Du traitement linéaire à l’intelligence des deep neural networks
Les réseaux de neurones profonds (DNN) ont constitué une avancée clé. Ils permettent de :
- Décortiquer le signal audio en patterns complexes (consonnes, voyelles, intonations…).
- Prendre en compte le contexte global d’une phrase, et non pas uniquement les mots isolés.
- S’adapter à l’accent, au débit et à la prononciation du locuteur grâce à l’apprentissage sur des échantillons variés.
Données à l’appui, le taux d’erreur des mots (Word Error Rate – WER) pour l’anglais, par exemple, est passé de 43 % en 1995 à moins de 6 % en 2020 sur les corpus standards comme Switchboard (source : Baidu, Microsoft, Google Research).

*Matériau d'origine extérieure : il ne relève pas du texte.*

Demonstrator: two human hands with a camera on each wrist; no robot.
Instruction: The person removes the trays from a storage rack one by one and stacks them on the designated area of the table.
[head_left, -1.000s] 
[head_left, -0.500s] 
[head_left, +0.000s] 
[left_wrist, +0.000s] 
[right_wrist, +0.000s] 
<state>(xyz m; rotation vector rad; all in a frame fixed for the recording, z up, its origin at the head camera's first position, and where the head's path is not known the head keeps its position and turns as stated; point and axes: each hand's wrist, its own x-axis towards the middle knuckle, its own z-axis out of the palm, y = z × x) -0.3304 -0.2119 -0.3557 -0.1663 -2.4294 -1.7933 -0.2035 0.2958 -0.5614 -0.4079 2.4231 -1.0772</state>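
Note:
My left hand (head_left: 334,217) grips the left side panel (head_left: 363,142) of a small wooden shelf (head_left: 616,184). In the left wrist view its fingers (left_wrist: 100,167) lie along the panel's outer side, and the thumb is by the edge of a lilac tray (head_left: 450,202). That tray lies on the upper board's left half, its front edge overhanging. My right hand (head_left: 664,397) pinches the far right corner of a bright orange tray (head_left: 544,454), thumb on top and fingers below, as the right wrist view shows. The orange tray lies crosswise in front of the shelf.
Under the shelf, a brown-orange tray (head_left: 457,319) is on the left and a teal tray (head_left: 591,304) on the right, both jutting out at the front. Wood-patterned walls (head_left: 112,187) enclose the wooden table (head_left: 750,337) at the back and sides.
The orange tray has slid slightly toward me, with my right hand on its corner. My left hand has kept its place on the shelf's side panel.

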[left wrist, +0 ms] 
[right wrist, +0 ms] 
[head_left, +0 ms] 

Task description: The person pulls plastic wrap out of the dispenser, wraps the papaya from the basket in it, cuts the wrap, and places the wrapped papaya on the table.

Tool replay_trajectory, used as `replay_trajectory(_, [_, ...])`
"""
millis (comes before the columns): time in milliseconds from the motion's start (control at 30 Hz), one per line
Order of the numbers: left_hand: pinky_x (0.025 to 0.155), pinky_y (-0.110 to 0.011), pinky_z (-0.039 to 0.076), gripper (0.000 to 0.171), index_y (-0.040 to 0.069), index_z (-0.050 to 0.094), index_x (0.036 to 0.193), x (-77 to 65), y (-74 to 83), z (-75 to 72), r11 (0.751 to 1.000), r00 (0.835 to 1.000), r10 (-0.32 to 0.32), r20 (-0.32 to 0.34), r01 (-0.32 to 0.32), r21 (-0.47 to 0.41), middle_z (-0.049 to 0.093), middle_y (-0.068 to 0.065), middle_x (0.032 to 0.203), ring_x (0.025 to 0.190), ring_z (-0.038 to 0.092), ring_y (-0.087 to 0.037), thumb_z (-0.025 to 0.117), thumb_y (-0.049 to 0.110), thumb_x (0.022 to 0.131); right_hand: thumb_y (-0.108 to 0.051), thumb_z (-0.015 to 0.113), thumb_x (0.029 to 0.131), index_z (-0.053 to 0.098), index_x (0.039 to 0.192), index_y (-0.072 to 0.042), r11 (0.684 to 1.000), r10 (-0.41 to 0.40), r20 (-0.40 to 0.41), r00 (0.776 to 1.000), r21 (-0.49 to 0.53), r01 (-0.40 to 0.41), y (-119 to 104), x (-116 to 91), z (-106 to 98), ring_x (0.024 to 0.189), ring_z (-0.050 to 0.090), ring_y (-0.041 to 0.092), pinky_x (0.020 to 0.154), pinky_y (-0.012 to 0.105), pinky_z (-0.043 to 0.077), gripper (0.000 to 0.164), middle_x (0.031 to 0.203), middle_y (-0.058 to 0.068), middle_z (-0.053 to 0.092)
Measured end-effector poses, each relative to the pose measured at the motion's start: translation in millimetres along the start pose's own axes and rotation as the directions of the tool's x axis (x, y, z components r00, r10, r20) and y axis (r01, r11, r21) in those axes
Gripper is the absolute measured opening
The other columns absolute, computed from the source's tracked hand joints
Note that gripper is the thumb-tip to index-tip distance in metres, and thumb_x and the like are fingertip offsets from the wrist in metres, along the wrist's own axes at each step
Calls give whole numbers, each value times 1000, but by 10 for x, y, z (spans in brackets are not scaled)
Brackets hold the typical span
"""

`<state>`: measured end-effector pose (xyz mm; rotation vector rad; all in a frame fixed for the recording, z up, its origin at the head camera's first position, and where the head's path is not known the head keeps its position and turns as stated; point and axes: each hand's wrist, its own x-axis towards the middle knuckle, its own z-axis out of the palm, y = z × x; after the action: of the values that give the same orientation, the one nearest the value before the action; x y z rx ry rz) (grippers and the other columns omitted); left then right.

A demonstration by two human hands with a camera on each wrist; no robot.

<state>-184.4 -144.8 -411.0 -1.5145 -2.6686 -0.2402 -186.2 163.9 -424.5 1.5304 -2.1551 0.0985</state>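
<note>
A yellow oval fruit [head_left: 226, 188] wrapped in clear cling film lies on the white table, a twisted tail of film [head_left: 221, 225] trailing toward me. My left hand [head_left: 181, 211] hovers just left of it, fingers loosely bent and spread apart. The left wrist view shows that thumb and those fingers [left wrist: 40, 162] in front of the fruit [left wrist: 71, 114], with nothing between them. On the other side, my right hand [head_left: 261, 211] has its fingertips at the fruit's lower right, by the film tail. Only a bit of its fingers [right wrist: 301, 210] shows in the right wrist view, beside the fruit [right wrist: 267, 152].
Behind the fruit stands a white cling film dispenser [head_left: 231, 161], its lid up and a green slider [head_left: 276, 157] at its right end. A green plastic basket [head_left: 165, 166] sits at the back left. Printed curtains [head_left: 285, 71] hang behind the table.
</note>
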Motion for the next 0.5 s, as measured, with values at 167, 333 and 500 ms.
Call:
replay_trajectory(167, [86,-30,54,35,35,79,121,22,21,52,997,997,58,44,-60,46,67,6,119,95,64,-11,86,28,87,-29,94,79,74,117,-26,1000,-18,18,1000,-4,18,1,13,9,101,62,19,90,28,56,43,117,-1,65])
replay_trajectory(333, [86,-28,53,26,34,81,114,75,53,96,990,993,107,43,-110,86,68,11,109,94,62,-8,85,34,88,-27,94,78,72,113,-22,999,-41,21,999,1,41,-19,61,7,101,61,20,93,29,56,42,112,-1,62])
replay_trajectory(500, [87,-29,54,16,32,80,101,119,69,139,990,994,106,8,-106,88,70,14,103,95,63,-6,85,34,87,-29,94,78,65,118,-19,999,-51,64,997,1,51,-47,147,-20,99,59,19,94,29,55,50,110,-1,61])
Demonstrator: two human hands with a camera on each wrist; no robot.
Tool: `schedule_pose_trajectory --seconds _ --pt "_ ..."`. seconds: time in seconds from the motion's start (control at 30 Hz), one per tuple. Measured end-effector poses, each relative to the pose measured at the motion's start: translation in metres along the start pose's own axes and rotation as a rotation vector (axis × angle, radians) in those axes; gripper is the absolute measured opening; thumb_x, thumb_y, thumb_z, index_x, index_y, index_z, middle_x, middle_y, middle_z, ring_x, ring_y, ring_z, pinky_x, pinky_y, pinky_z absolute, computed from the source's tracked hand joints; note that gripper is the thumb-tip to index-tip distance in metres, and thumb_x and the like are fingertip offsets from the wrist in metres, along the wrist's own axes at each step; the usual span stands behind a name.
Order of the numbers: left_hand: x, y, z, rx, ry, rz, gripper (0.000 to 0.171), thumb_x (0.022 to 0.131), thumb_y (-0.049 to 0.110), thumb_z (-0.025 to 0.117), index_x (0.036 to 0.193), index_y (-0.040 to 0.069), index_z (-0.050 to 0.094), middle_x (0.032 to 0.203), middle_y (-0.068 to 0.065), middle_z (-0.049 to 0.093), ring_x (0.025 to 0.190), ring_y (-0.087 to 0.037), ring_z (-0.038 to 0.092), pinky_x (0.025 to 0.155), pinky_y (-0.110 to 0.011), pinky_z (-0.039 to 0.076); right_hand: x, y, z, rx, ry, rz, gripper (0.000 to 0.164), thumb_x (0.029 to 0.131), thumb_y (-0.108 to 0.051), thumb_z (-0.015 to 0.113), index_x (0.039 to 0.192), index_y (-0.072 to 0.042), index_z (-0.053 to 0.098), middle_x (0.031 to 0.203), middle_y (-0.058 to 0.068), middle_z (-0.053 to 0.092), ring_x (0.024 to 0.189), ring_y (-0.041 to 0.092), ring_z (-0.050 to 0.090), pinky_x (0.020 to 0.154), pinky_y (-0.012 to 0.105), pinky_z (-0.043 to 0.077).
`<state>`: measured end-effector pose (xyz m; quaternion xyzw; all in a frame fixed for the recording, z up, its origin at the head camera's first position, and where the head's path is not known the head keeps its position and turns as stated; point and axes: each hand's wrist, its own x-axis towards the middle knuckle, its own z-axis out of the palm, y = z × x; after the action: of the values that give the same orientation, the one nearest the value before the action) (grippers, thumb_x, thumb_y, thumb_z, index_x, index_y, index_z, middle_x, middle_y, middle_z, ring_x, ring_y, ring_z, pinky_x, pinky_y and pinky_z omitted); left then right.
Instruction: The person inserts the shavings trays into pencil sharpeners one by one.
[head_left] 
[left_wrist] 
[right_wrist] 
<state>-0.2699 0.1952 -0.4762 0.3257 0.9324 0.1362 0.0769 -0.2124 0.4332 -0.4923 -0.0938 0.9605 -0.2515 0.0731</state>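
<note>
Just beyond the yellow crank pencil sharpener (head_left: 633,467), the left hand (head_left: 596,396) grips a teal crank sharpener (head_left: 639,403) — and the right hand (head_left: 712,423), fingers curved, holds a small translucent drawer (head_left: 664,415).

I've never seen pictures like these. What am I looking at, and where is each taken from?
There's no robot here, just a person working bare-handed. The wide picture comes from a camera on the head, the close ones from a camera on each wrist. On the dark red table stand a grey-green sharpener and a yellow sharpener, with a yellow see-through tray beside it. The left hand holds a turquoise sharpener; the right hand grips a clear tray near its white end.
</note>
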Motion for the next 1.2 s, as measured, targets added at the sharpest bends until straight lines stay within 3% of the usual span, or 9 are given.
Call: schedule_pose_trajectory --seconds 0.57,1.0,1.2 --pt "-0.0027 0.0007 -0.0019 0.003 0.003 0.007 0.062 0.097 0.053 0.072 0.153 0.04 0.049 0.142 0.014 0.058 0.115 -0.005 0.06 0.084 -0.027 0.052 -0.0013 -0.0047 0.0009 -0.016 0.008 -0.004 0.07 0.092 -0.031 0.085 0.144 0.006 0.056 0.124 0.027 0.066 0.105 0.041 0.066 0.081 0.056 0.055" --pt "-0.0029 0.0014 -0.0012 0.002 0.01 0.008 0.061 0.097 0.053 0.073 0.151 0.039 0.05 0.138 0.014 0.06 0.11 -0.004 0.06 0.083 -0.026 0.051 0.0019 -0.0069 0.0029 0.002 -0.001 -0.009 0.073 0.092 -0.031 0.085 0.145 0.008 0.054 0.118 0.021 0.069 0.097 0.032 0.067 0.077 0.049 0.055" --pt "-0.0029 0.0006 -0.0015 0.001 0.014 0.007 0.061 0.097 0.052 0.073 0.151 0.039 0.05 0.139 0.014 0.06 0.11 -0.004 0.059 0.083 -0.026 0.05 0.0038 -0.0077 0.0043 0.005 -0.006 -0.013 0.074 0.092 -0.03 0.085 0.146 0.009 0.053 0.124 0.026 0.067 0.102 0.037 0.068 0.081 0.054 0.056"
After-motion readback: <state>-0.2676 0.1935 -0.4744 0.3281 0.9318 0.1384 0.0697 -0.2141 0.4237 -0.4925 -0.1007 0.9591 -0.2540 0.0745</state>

Le paradigme du deep learning multilingue
Une innovation majeure est venue de l'entraînement de modèles multilingues uniques, capables de reconnaître plusieurs langues grâce à l'apprentissage de traits linguistiques communs et spécifiques. Les chercheurs, par exemple chez Google avec le modèle Multilingual Speech Recognition (MSR), entraînent aujourd'hui un seul modèle sur des centaines de langues. En 2022, Meta a annoncé un système prenant en charge plus de 100 langues dans les conversations orales.
- Ces modèles utilisent des données massives issues du web, sous-titrages, ou interactions vocales réelles.
- Ils apprennent à “généraliser” : comprendre par exemple que le “r” roulé d’un espagnol et le “r” breton possèdent tous deux des caractéristiques acoustiques, même s’ils n’appartiennent pas à la même langue.
- Parmi les techniques les plus efficaces : le transfer learning, ou apprentissage par transfert, permettant à une langue peu représentée de bénéficier de l’expertise d’un modèle entraîné sur une langue voisine.
Selon Google Research (2023), ces modèles réduisent le taux d’erreur de 20 à 40 % pour les langues à faible ressources comparé aux solutions traditionnelles.